Every record must be copied exactly.

· · · · · · ·

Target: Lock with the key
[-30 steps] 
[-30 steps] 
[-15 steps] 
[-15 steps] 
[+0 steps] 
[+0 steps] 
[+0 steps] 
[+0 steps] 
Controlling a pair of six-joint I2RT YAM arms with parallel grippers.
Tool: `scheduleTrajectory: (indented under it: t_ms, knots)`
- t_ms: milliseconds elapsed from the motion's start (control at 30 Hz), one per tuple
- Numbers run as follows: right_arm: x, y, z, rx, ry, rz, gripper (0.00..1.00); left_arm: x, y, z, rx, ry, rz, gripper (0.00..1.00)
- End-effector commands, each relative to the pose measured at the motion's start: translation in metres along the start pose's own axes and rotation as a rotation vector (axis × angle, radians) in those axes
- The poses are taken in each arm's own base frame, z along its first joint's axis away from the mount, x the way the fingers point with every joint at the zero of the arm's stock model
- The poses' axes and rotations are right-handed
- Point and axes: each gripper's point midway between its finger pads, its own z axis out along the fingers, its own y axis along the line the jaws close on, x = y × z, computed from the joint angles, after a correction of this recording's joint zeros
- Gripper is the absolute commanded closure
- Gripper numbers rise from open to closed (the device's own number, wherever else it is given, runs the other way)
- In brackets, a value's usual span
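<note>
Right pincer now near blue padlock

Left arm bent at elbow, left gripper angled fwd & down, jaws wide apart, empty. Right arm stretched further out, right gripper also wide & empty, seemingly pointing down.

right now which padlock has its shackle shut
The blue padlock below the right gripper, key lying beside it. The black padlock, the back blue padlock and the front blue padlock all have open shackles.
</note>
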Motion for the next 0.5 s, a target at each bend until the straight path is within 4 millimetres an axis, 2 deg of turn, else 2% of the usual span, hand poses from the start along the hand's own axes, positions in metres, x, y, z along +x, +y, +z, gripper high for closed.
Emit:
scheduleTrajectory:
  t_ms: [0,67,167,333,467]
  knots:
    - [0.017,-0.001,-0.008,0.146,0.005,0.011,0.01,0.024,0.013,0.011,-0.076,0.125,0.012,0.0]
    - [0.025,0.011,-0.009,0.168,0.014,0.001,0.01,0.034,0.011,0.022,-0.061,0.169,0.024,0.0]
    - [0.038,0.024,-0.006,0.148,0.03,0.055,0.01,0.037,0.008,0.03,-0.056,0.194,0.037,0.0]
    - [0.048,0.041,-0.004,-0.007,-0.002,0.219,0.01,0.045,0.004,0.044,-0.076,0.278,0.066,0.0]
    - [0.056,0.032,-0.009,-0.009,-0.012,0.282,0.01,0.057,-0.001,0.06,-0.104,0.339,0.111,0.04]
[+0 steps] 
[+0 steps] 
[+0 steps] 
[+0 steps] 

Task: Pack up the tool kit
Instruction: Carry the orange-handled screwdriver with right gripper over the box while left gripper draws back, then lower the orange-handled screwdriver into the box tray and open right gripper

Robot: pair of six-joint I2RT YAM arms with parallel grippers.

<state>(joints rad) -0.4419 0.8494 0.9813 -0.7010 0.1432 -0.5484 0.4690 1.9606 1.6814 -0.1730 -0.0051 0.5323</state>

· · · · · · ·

• _Task answer_:
Target: Lock with the key
[-30 steps] 
[-30 steps] 
[-15 steps] 
[-15 steps] 
[+0 steps] 
[+0 steps] 
[+0 steps] 
[+0 steps] 
Controlling a pair of six-joint I2RT YAM arms with parallel grippers.
Tool: `scheduleTrajectory: (indented under it: t_ms, knots)`
- t_ms: milliseconds elapsed from the motion's start (control at 30 Hz), one per tuple
- Numbers run as follows: right_arm: x, y, z, rx, ry, rz, gripper (0.00..1.00); left_arm: x, y, z, rx, ry, rz, gripper (0.00..1.00)
- End-effector commands, each relative to the pose measured at the motion's start: translation in metres along the start pose's own axes and rotation as a rotation vector (axis × angle, radians) in those axes
- The poses are taken in each arm's own base frame, z along its first joint's axis away from the mount, x the way the fingers point with every joint at the zero of the arm's stock model
- The poses' axes and rotations are right-handed
- Point and axes: each gripper's point midway between its finger pads, its own z axis out along the fingers, its own y axis along the line the jaws close on, x = y × z, computed from the joint angles, after a correction of this recording's joint zeros
- Gripper is the absolute commanded closure
- Gripper numbers rise from open to closed (the device's own number, wherever else it is given, runs the other way)
- In brackets, a value's usual span
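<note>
Right pincer now near blue padlock

Left arm bent at elbow, left gripper angled fwd & down, jaws wide apart, empty. Right arm stretched further out, right gripper also wide & empty, seemingly pointing down.

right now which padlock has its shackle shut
The blue padlock below the right gripper, key lying beside it. The black padlock, the back blue padlock and the front blue padlock all have open shackles.
</note>
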Motion for the next 0.5 s, a target at each bend until the straight path is within 4 millimetres an axis, 2 deg of turn, else 2% of the usual span, hand poses from the start along the hand's own axes, positions in metres, x, y, z along +x, +y, +z, gripper high for closed.
Emit:
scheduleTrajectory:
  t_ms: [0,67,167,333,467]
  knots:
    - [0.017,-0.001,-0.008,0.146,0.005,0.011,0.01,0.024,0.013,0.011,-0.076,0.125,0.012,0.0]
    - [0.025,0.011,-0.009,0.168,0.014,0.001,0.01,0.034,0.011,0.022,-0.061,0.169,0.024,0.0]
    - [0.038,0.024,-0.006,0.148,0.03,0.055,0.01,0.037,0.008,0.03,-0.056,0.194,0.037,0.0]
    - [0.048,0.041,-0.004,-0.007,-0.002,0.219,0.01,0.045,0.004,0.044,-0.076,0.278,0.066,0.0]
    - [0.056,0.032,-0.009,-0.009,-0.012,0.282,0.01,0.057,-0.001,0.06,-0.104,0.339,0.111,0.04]
[+0 steps] 
[+0 steps] 
[+0 steps] 
[+0 steps] 

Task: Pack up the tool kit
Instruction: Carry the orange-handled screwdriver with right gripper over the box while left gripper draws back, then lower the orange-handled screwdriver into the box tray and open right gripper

Robot: pair of six-joint I2RT YAM arms with parallel grippers.

<state>(joints rad) -0.4419 0.8494 0.9813 -0.7010 0.1432 -0.5484 0.4690 1.9606 1.6814 -0.1730 -0.0051 0.5323</state>

There is nothing further in this answer.